Smart agriculture in Nigeria was examined by [8] [9] This research looked at the advantages and disadvantages of using IoTs in smart agriculture, as well as its definition, characteristics, and agricultural applications. As a consequence, it seems that agriculture is only one of many industries that has benefited greatly from the advent of the Internet of Things. Smart agriculture has emerged as a result of the widespread use of Internet of Things (IoTs) apps and sensors to boost yields and enhance crop quality. Agricultural output is boosted along with food security when IoTs is correctly adopted. If the measures needed for widespread adoption of IoTs are adopted, it might have an impact on a wide range of nations. The goal of this research is to address this issue by developing a more effective model for the Internet of Things to be used in smart irrigation water management in Nigeria.

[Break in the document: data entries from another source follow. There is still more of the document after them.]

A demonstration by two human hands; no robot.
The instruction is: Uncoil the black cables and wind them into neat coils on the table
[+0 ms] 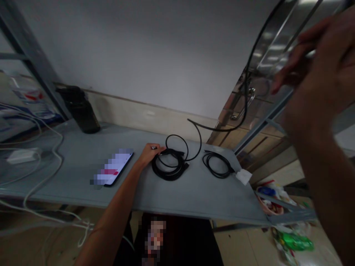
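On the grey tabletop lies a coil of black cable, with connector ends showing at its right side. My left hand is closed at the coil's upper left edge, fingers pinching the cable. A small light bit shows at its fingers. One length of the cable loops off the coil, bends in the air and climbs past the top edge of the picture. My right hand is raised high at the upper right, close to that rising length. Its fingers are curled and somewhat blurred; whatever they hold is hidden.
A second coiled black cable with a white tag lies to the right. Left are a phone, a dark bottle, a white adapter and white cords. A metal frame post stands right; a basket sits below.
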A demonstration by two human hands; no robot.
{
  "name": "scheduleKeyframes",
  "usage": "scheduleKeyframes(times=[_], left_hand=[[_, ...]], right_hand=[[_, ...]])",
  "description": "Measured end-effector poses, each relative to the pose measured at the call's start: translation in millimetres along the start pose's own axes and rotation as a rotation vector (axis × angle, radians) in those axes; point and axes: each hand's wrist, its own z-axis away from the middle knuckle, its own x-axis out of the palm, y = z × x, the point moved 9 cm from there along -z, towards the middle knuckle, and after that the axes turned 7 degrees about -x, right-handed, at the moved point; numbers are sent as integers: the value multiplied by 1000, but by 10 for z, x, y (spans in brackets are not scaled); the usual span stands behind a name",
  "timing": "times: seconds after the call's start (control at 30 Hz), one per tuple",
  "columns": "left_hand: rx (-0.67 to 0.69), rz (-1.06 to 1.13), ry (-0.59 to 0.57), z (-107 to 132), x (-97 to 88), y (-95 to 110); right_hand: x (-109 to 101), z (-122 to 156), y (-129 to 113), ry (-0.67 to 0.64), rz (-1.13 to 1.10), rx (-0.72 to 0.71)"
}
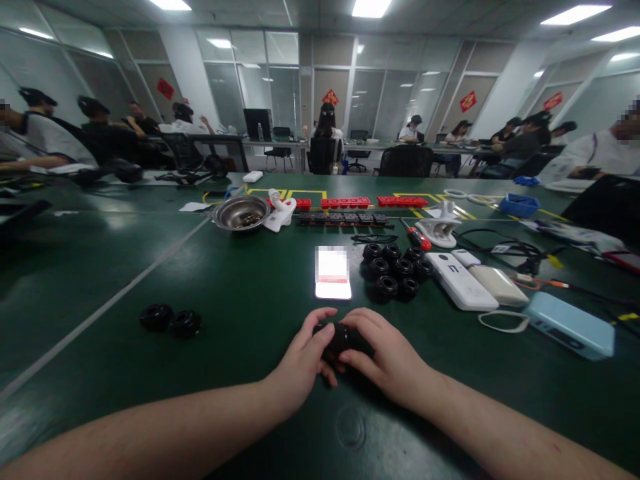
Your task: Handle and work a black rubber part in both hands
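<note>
Between my two hands is a round black plastic part (340, 338), partly hidden by the fingers. My left hand (306, 353) closes on its left side, thumb on top. From the right, my right hand (383, 347) curls its fingers and thumb around the other side. Just beyond my hands lies a phone (333, 273) with a bright screen. Several similar black round parts (397, 269) stand grouped to the right of the phone. Two more black parts (171, 320) sit apart on the left of the green table (240, 280).
A metal bowl (241, 215) with small brass-coloured pieces stands at the back left. Red trays (345, 203) and a black strip of parts (343, 219) lie behind the phone. A screwdriver (419, 238), white power bank (461, 281), light blue box (570, 325) and cables are right.
</note>
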Motion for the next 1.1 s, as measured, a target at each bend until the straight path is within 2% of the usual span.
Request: scheduleKeyframes(times=[0.13,0.37,0.53,0.63,0.77,0.93,1.1], left_hand=[[-37,-92,26,-7,-3,-12],[20,-45,45,1,-41,2],[-2,-20,-13,-23,-6,-32],[-4,-42,0,-23,-2,-27],[-5,-25,24,-10,-10,-12],[-26,-40,-18,-11,14,-23],[-16,-36,-29,-40,12,-34]], right_hand=[[-8,9,-92,25,11,-81],[41,4,72,-59,83,73],[6,-12,-16,-7,36,-27],[-8,-4,-59,7,37,-67],[-3,9,5,-8,36,-1],[15,16,120,-29,54,119],[4,-1,-43,-21,31,-18]])
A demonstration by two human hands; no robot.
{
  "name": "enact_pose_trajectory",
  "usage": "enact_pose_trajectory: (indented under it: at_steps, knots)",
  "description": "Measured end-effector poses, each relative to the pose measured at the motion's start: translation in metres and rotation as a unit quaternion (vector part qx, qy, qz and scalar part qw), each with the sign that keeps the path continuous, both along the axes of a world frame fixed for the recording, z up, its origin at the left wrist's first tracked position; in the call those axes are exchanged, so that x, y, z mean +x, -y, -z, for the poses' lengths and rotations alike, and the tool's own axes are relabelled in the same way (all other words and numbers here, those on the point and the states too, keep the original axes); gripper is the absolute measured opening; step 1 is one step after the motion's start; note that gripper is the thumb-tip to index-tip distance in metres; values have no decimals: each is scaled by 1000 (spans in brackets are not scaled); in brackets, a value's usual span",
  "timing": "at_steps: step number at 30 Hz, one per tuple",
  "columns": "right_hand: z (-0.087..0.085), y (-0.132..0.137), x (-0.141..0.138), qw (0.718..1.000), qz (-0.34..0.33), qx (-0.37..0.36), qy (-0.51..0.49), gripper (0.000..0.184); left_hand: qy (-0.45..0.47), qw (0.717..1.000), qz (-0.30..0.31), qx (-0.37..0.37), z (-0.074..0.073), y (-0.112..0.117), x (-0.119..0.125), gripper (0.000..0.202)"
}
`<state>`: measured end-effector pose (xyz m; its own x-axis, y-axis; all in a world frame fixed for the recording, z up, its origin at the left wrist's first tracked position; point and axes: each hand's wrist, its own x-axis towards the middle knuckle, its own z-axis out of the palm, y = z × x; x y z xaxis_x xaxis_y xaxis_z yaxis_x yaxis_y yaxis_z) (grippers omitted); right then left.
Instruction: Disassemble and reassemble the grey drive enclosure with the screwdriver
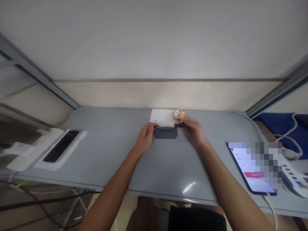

IoTs-Based Smart Irrigation Systems: An Overview of the Recent Trends on Sensors and IoTs Systems for Irrigation in Precision Agriculture

What are existing IoTs solutions in smart irrigation for agriculture? This is the question that drove research. How do current methods for creating Internet of Things irrigation systems compare to the ones that have come before? The authors conducted extensive manual searches of search engines and digital libraries to identify articles of interest for this study. Google Scholar 24, IEEE Explore 25, Scopus 26, and the Sensors Digital Library 27 were mined for a total of 283 articles. IoTs irrigation, IoTs irrigation system, and smart irrigation were used to get the total number of publications for this review. We also made sure that irrigation, water, Internet of Things, and smart were all included in every single article we reviewed. Answers for existing Internet of Things (IoTs) solutions in smart irrigation for agriculture in Nigeria might be found with the aid of this new study.

IoTs-Based Smart Sensors Agriculture Stick for Live Temperature and Moisture Monitoring Using Arduino, Cloud Computing and Solar Technology

Using Arduino, Cloud Computing, and Solar Energy, [10] developed an IoTs-Based Smart Sensors Agriculture Stick for Real-Time Temperature and Moisture Monitoring. In this paper, an Internet of Things (IoTs)-based “smart stick” for real-time monitoring of agricultural factors is introduced; the stick may assist farmers in collecting information such as current temperatures and moisture levels. By simply placing an agricultural IoTs stick in the field and connecting it to various smart devices (smartphones, tablets, etc.), farmers can immediately implement a smart monitoring system, and the data collected by the stick’s sensors can be easily analyzed and processed by agricultural experts located in far-flung areas thanks to cloud computing. The work being done now will aid in the development of a model with several sensors and interfaces, leading to a more effective wireless sensor network.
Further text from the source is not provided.